▶ [WORK REQUIRED]: Search the entries for the word "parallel". Copy each line in which it is found.

(Records from a dataset)
▼
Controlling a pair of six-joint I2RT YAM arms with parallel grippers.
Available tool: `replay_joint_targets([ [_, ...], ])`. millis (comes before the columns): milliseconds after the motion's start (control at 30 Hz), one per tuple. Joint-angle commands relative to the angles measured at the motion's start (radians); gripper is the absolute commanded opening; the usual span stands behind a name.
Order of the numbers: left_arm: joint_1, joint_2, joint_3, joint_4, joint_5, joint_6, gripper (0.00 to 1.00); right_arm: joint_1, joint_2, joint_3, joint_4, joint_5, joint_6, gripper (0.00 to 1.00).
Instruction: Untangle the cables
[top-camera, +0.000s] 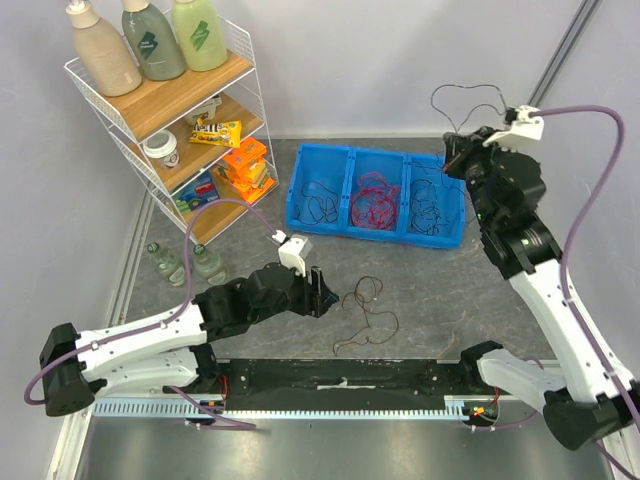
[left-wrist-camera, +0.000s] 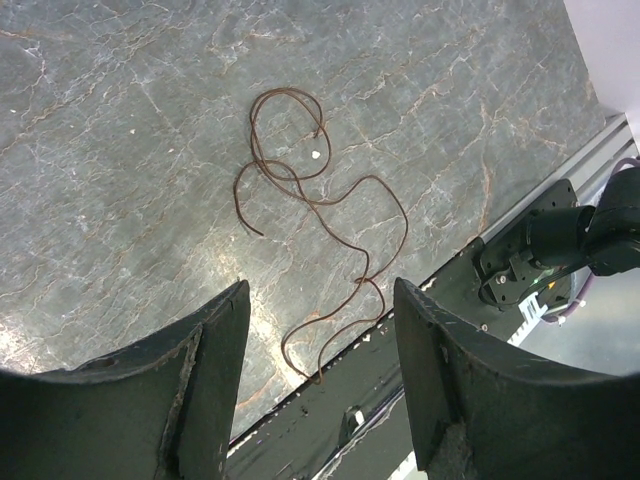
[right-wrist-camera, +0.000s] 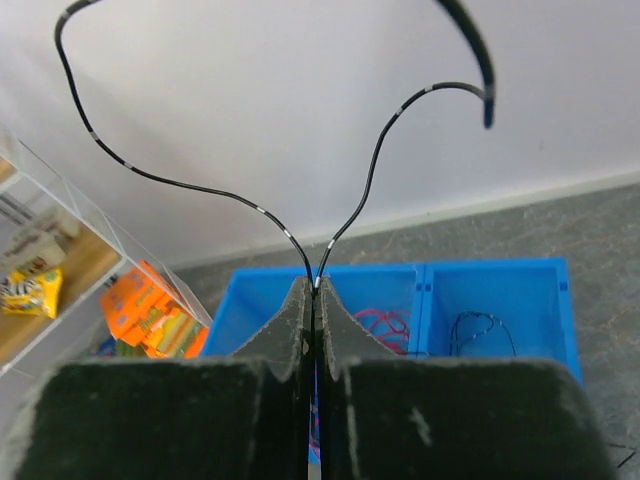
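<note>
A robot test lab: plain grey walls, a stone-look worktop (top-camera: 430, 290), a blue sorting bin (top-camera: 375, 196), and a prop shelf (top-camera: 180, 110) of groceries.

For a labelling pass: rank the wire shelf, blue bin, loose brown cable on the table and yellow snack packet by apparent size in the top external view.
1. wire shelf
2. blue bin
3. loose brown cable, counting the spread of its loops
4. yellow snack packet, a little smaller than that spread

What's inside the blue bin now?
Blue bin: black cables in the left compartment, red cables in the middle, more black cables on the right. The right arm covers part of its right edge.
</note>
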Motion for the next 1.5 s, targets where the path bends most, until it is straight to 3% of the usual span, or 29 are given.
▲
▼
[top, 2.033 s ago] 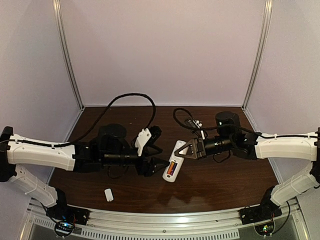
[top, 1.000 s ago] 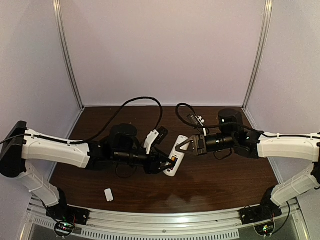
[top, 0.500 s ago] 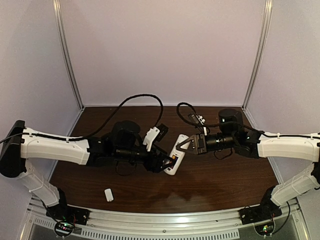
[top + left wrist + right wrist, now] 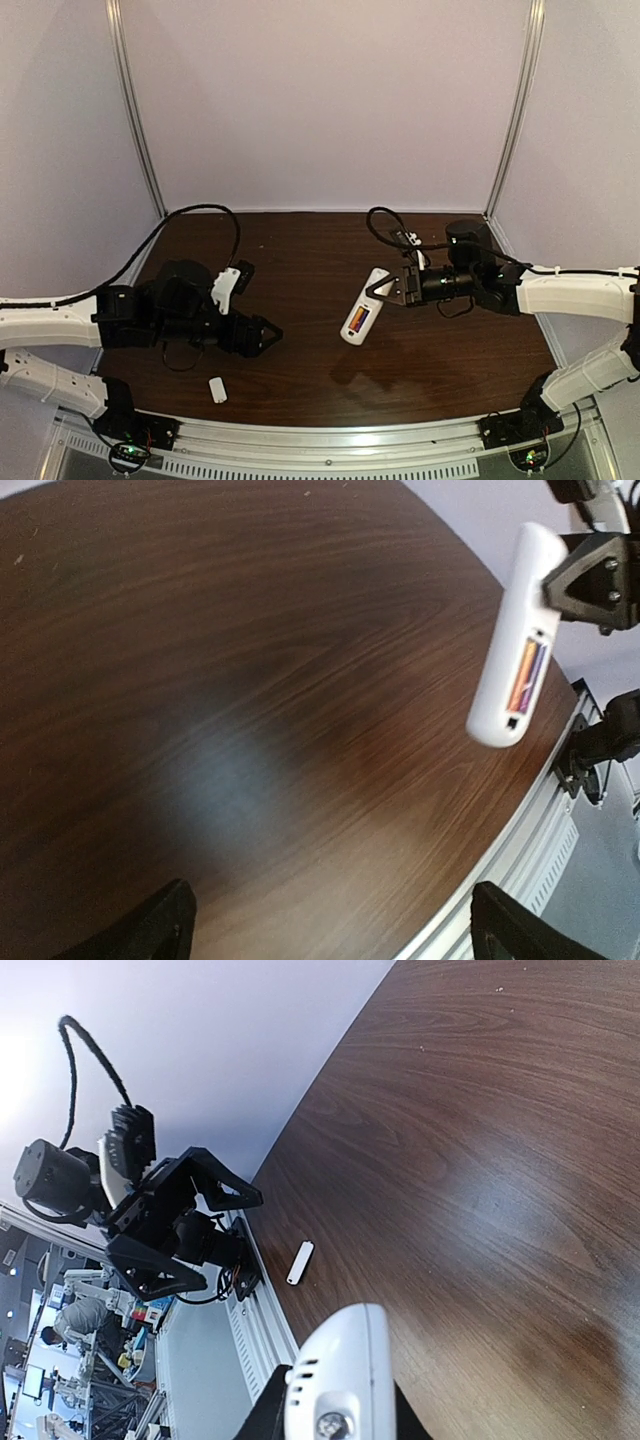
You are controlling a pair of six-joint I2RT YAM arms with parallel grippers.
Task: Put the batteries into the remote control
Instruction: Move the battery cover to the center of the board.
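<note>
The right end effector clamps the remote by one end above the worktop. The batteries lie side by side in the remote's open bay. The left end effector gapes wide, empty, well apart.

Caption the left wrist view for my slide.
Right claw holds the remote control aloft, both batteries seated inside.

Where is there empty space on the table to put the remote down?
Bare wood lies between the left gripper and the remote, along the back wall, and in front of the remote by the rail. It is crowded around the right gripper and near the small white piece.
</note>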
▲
▶ [TASK SOLUTION]:
Controlling a pair of six-joint I2RT YAM arms with parallel grippers.
You are controlling a pair of six-joint I2RT YAM arms with parallel grippers.

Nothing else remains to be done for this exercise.